Autophagic flux (the rate at which autophagic vacuoles are processed by lysosomes) is reduced in most LSDs (Ballabio, 2009; Ballabio and Gieselmann, 2009; Raben et al., 2009). This is evident from the combined elevation of autophagic substrates and autophagosome-associated LC3-II. LSD cells often display increased numbers of LC3(+) organelles, of which only a subgroup carry lysosomal markers, suggesting that both autophagosomes and autolysosomes persist in these conditions. For example, in mouse models of Batten disease (a neuronal ceroid lipofuscinosis [NCL] disorder; Table 1), most LC3-positive compartments are not positive for LAMP1 (Koike et al., 2005), and in multiple sulfatase deficiency and juvenile neuronal ceroid lipofuscinosis, LC3 and LAMP1 are predominantly localized in separate organelles, which is even more pronounced after starvation (Cao et al., 2006; Settembre et al., 2008). Endosome–lysosome and autophagosome–lysosome fusion is also impaired in mucolipidosis type IIIA and multiple sulfatase-deficient mouse embryonic fibroblasts (Fraldi et al., 2010).

Microautophagy does not involve de novo synthesis of nascent vacuoles, but rather occurs via the direct pinocytosis of cytosolic material by lysosomes (Fig. 1 C). The membrane dynamics regulating microautophagy are similar to those involved in the formation of intra-luminal vesicles (ILVs) found in multivesicular bodies/late endosomes (Sahu et al., 2011). Currently, little is known about the repercussions of lysosomal storage on microautophagy, but this process appears to be impaired in primary myoblasts from patients with the muscle-wasting condition Pompe disease (Takikita et al., 2009).
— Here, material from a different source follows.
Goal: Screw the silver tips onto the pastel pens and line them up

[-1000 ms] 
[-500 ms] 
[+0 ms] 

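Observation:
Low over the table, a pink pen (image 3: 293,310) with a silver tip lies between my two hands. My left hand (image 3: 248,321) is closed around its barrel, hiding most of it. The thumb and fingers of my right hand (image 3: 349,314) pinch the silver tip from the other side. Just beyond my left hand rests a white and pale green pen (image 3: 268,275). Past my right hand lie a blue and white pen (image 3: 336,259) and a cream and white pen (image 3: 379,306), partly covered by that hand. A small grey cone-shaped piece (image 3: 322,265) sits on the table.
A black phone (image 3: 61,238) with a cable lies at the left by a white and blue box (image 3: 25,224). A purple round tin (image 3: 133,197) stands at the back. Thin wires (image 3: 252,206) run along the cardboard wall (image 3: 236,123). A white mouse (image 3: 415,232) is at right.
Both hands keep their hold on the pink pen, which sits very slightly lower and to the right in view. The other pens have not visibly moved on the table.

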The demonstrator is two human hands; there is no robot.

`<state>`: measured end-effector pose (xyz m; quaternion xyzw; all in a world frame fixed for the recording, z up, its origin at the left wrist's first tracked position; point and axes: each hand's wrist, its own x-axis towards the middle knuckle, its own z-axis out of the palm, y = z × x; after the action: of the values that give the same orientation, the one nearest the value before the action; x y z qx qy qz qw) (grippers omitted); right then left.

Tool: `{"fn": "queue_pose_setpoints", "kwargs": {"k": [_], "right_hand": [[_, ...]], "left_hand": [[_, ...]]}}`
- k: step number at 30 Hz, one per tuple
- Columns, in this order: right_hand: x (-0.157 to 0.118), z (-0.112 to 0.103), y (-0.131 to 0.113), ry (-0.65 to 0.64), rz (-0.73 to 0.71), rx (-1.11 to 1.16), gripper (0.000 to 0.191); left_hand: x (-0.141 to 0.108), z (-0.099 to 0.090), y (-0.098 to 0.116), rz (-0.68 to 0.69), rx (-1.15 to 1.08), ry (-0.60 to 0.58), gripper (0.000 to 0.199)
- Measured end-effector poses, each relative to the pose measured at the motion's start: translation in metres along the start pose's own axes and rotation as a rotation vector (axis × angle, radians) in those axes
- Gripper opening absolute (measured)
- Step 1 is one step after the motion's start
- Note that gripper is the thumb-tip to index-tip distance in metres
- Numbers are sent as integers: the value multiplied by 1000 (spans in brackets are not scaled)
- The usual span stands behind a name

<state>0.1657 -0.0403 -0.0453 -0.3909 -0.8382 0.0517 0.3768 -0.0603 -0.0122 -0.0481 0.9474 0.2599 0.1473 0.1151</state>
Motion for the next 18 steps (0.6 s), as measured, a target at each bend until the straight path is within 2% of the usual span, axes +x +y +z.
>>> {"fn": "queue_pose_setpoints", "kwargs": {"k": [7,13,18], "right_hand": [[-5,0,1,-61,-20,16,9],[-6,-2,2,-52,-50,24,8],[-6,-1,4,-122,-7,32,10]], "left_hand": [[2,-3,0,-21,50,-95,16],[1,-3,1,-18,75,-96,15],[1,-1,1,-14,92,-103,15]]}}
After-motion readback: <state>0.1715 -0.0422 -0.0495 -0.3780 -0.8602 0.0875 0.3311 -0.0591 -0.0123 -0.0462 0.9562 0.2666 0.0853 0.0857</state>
Chaperone-mediated autophagy (CMA) is a selective form of autophagic proteolysis that targets proteins containing a KFERQ motif for degradation (Dice et al., 1990; Cuervo and Dice, 2000). The eponymous chaperone that recognizes and binds to proteins destined for CMA is the heat shock cognate protein of 70 kD (Hsc70). Substrate-bound Hsc70 docks on lysosomes via contact with lysosomal-associated membrane protein 2A (LAMP-2A), allowing entry of proteins into lysosomes (Fig. 1 D). Mutations in LAMP-2A cause Danon disease, and specifically affect CMA (Eskelinen et al., 2003; Fidziańska et al., 2007). CMA is also known to be impaired in mucolipidosis IV, where mutations in transient receptor potential mucolipin-1 (MCOLN1) lead to reduced amounts of LAMP-2A and substrate uptake into lysosomes (Venugopal et al., 2009).

Lysosome reformation.

Both endolysosomes and autolysosomes extend tubular structures where lysosomal hydrolases and LMPs concentrate (Tjelle et al., 1996; Bright et al., 1997, 2005; Pryor et al., 2000; Yu et al., 2010). At the ends of these tubules, [LC3(−), LAMP1(+)] vesicles bud off and acidify, maturing into dense lysosomes, a fission process referred to as lysosome reformation. This event completes each cycle of endocytic and autophagic degradation, yielding dense lysosomes that are available to fuse with newly generated endosomes and autophagosomes.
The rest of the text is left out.